**PROBLEM TO SOLVE**
From the first line of the material through the line that holds "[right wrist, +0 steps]", repeat each line exactly and skip any picture.

**INFORMATION SUPPLIED**

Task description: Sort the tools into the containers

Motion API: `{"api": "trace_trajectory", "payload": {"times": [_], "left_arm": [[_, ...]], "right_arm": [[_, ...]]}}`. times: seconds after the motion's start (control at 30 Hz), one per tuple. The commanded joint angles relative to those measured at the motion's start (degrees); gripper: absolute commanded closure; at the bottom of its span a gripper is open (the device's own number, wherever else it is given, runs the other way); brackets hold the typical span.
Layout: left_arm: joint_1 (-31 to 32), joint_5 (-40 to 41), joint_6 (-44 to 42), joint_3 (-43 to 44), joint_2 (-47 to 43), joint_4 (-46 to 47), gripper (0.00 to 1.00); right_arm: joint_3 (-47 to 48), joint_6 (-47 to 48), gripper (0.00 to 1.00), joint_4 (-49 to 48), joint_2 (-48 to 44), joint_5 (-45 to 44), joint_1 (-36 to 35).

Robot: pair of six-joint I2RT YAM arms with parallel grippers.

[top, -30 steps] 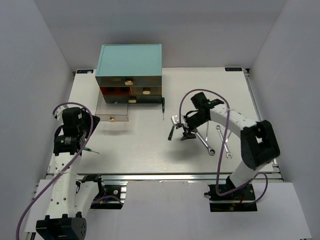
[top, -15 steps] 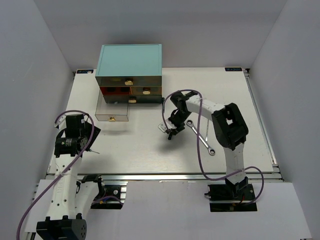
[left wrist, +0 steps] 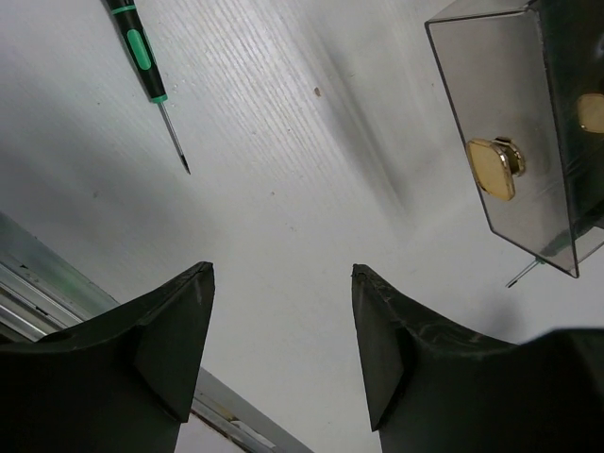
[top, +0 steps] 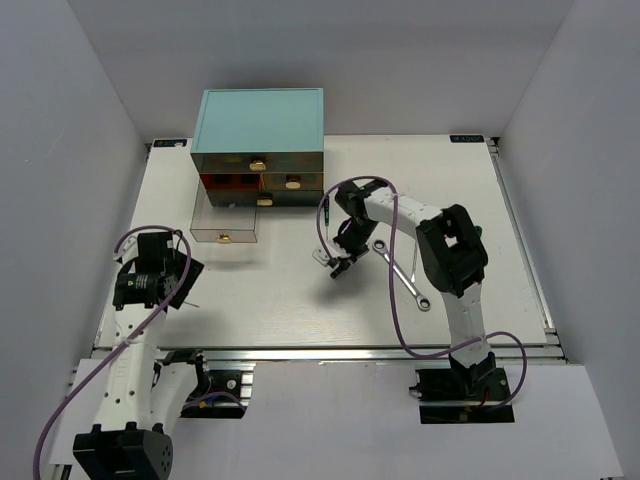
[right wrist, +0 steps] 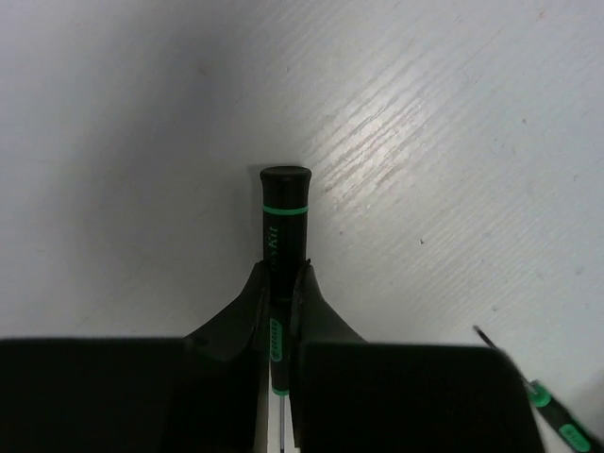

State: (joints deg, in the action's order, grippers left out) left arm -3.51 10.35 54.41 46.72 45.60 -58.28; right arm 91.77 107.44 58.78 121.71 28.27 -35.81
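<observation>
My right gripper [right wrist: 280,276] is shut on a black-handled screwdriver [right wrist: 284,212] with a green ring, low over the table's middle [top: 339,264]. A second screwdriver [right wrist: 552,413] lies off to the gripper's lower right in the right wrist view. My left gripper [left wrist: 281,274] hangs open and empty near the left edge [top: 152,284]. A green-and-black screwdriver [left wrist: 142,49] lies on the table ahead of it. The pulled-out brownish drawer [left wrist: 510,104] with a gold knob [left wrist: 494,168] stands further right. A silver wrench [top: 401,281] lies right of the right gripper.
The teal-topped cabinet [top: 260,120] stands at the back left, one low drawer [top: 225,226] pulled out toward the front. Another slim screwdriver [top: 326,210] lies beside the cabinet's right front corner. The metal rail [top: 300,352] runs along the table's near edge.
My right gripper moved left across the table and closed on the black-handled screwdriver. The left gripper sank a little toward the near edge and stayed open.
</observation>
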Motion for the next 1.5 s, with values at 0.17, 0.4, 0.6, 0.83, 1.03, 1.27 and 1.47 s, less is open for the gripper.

**TASK ANSWER**
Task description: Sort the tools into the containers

Motion API: `{"api": "trace_trajectory", "payload": {"times": [_], "left_arm": [[_, ...]], "right_arm": [[_, ...]]}}`. times: seconds after the motion's start (control at 30 Hz), one per tuple. The commanded joint angles relative to those measured at the motion's start (degrees); gripper: absolute commanded closure; at the bottom of its span a gripper is open (the device's own number, wherever else it is given, runs the other way); brackets hold the typical span.
Layout: left_arm: joint_1 (-31 to 32), joint_5 (-40 to 41), joint_6 (-44 to 42), joint_3 (-43 to 44), joint_2 (-47 to 43), joint_4 (-46 to 47), gripper (0.00 to 1.00); right_arm: joint_3 (-47 to 48), joint_6 (-47 to 48), gripper (0.00 to 1.00), joint_4 (-49 to 48), joint_2 (-48 to 44), joint_5 (-45 to 44), joint_1 (-36 to 35).

Robot: pair of six-joint I2RT YAM arms with parallel grippers.

[top, -30 steps] 
[top, -15 steps] 
[left wrist, +0 steps] 
[top, +0 steps] 
[right wrist, +0 steps] 

The requested output has been produced.